Antibiotic resistance comes from a variety of mechanisms, including changes in gene regulation, production of new genes with novel activities, as well as simple point mutations. All these mechanisms are representative of the kinds of mutation involved in the sorts of morphological change that Explore Evolution thinks are important. Explore Evolution misrepresents the basic biology of mutations and their significance in antibiotic resistance in claiming:
In every case where mutations lead to antibiotic resistance, resistance results from small changes to a single protein molecule.Explore Evolution, p. 104
Explore Evolution tries several times to make distinctions between different kinds of mutations. These distinctions are incorrect. In the case of antibiotic resistance, while the most intensively studied mutations are simple point mutations, such as those responsible for resistance to streptomycin, there are many other mutations that are involved. For example, resistance to some antibiotics is due to mutations that change the expression of drug transporters. Changes in gene expression are important in the evolution of many organismal traits.

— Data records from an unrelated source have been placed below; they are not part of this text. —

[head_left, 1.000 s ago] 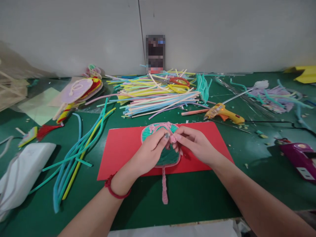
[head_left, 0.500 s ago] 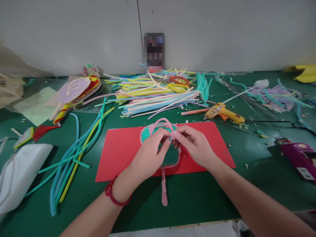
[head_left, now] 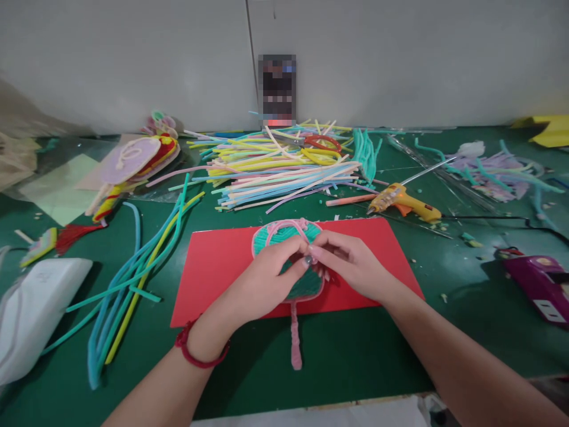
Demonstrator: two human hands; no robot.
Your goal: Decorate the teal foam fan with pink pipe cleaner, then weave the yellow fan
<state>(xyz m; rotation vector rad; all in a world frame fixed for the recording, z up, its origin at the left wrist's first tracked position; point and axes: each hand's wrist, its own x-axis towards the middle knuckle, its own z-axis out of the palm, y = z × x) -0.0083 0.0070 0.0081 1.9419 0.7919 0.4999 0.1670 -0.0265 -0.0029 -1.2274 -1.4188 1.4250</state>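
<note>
Over a teal fan [head_left: 306,287] with a pink rim and a pink wrapped handle, both my hands meet. My left hand [head_left: 280,270] and my right hand [head_left: 349,261] are closed, fingertips together, pinching a pink pipe cleaner [head_left: 284,224]. Its loop arches over the upper part of the fan; the ends are hidden in my fingers. A small pink knotted piece [head_left: 303,223] shows at the fan's top edge. Beneath the fan lies a red sheet [head_left: 213,273], with the handle reaching past its front edge.
A pile of coloured pipe cleaners [head_left: 284,172] holds orange-handled scissors [head_left: 322,142]. To the right are a yellow glue gun [head_left: 404,203] and a purple power strip [head_left: 540,284]. Leftward lie loose blue, teal and yellow pipe cleaners [head_left: 133,279], a white device [head_left: 48,314] and a lilac fan [head_left: 128,160].
The pink loop has dropped lower and leans toward the left over the fan. My hands have shifted slightly down, still pinching together.
</note>
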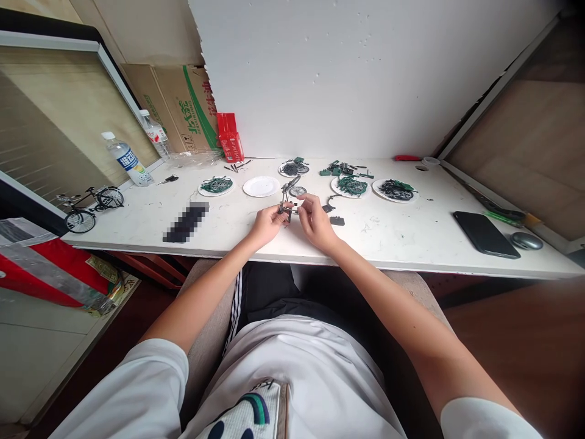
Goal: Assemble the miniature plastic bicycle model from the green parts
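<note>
At the front middle of the white table, my left hand (267, 225) is closed with thumb and fingers pinching a small, dark, partly built model bicycle (289, 190). A spoked wheel (298, 191) shows just beyond my fingers. My right hand (316, 223) comes in from the other side, its fingers bent into a pinch at the bicycle's right side. What sits between those fingertips is too small to make out. Dark loose pieces (337, 221) lie right of my right hand. At the far left stands a complete black model bicycle (94, 207).
Paper plates hold green parts (216, 185), green wheels (351, 186), black parts (395, 189) and dark parts (293, 167); another plate (261, 186) is bare. Bottles (130, 161) and a red box (231, 139) stand at the back left. A phone (485, 233) lies right.
</note>
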`<state>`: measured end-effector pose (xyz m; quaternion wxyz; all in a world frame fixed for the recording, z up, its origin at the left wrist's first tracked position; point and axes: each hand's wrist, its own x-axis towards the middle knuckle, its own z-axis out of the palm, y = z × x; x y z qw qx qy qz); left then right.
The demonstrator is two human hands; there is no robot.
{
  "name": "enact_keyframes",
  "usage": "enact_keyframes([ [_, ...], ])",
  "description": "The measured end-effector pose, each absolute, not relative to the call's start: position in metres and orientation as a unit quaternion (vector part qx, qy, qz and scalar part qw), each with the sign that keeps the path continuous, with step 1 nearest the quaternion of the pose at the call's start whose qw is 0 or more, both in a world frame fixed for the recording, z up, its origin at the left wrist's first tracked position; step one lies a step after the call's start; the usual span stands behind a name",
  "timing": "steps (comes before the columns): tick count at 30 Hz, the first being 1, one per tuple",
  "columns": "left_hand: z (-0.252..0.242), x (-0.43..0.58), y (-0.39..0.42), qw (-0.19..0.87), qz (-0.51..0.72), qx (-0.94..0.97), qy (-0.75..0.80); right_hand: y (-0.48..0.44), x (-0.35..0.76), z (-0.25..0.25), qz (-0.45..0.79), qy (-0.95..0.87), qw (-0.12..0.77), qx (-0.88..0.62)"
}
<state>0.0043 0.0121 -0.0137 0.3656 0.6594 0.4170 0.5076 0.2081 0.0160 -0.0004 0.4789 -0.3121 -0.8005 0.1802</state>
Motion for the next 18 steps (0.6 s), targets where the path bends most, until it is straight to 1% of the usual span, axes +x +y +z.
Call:
enact_keyframes([
  [5, -0.0143, 0.0049, 0.0134, 0.373, 0.519, 0.648, 0.414, 0.0148, 0.2074, 0.0014, 0.162, -0.807, 0.482, -0.300],
  [12, -0.0160, 0.0033, 0.0126, 0.365, 0.502, 0.664, 0.417, 0.0168, 0.2082, 0.0027, 0.192, -0.794, 0.487, -0.310],
  [18, -0.0132, 0.0037, 0.0120, 0.362, 0.513, 0.655, 0.421, 0.0175, 0.2077, -0.0012, 0.168, -0.812, 0.483, -0.280],
])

Another example is gene duplication. Methicillin resistance originated with the duplication of a gene, which subsequently mutated, gaining a new function, penicillin binding. The first step was duplication of the cell wall synthesis enzyme D-Ala-D-Ala ligase. A single mutation then resulted in a novel cell wall synthesis enzyme D-Ala-D-Lac ligase, which confers vancomycin resistance.
Gene duplication, with duplicates gaining new functions though mutation, is a major source of gene gain in evolution. For example, the expansion of cell signaling systems in evolution is almost entirely through gene duplication and function gain via mutation. Most of what Explore Evolution later refers to as "molecular machines" are aggregates of duplicated genes. By failing to provide students with this background, they hinder any inquiry those students might choose to undertake into these issues.